No harm to mice testes from BPA in utero
September 22, 2011 in Medical research
Bisphenol A (BPA), a common component of plastic used in many consumer products, has recently become infamous -- and banned in some places -- because it can mimic natural estrogen in the body. A new study by Brown University toxicologists, however, finds that male mice whose mothers were exposed even to high doses of BPA while pregnant developed no signs of harm to their testes as adults.
"This might alleviate some worries for the general public," said Mary Hixon, assistant professor (research) of pathology and laboratory medicine in the Warren Alpert Medical School of Brown University and the paper's senior author. "It comes down to the biology."
The research, funded by a grant from the National Institutes of Health, appears in advance online in the journal Birth Defects Research (Part B).
In the study, a team led by Hixon and lead author Jessica LaRocca, a graduate student, exposed mice to BPA during days 10 through 16 of their pregnancy, the period of time when the sexual organs of their fetuses were developing.
Some pregnant mice consumed a solution with a concentration of BPA at the EPA-acceptable level, and other pregnant mice were given a solution at a concentration 20 times higher. The experimenters' negative controls were given sesame oil, and the positive controls were given diethylstilbestrol (DES), a much more potent estrogen mimicking chemical.
The researchers then studied the litter size and viability of each mother's pups and later studied several characteristics of the reproductive organs of their adult sons.
What they found is that by every measure at either dose level, the BPA did no apparent harm. The litter sizes of BPA-exposed mothers were not affected compared to the negative control, both at birth and at weaning. In the adult male mice, testis weight, body weight, and seminal vesicle weight were no different. The seminiferous tubules, sperm counts, and testosterone levels of BPA-exposed mice were also not significantly different. The mice exposed to the chemical also did not show any abnormal amount of cell death among cells that make sperm or in the levels of mRNA associated with testis maturation.
LaRocca and Hixon hypothesize that the mothers and their growing sons are able to detoxify much of the BPA via their metabolism, an important reason to test BPA exposure via the digestive system, the most common route of exposure to humans. BPA, which has been used in baby bottles and to line soda cans, leaches into the liquids people drink.
"So while the [mother] has the dose of 50 micrograms per kilogram, by the time it reaches the fetus that dose is much, much lower than if you were to inject the animal," LaRocca said.
"Humans are not going to get the exposure the animals were exposed to," Hixon added.
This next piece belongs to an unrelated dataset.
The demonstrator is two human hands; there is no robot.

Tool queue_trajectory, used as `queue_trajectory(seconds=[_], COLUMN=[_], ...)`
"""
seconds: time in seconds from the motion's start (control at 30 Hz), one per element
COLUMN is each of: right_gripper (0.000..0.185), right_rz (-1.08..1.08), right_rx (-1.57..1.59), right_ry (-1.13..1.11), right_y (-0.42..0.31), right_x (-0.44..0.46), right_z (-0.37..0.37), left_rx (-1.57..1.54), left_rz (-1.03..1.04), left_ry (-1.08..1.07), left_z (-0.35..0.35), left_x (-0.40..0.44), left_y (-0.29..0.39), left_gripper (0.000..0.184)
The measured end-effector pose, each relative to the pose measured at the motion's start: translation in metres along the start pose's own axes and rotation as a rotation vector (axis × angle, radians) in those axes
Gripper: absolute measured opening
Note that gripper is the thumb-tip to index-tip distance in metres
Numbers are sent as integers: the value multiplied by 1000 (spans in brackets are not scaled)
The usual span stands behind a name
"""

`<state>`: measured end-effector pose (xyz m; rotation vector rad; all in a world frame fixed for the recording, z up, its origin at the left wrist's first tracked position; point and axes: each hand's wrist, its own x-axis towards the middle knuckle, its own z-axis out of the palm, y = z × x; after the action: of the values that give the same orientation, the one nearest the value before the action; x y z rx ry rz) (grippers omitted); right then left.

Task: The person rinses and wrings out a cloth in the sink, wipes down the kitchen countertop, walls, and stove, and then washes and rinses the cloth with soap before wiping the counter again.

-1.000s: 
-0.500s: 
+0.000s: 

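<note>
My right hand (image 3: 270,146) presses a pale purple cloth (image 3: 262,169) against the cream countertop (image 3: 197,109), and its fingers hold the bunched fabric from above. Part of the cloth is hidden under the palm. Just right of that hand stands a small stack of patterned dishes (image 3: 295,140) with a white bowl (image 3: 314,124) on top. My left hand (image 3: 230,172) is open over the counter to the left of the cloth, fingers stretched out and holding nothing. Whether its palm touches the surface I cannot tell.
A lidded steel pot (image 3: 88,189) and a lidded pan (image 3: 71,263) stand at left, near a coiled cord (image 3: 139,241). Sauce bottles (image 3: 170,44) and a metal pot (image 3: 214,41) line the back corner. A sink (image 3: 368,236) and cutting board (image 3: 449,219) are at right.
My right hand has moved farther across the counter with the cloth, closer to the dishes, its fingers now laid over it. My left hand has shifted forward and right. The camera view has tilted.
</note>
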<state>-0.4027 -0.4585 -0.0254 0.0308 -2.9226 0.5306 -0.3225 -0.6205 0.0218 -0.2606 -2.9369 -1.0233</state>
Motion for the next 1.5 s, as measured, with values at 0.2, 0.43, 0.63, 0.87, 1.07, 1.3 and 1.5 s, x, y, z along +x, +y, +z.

But by this ingestion method the researchers did find several negative effects of exposure to DES, a synthetic estrogen prescribed from the late 1930s to the early 1970s in hopes of preventing pregnancy complications. In the mice, DES significantly reduced litter size and steroidogenesis mRNA expression.
And the females?
Hixon and LaRocca cautioned that while their study may offer some encouragement for male reproductive health to the extent it can be extrapolated from mice to men, it does not mean that BPA is harmless.
Hixon noted that the research team did not test whether the sperm of BPA-exposed mice were actually fertile.
More concerning is their data on the reproductive development of the female mouse pups born in the study. Although that analysis is more preliminary and still unpublished, it shows signs of lasting negative effects of BPA exposure in their mammary glands and ovaries.
In addition to Hixon and LaRocca, other authors on the paper include Alanna Boyajian, Caitlin Brown, and Stuart Duncan Smith.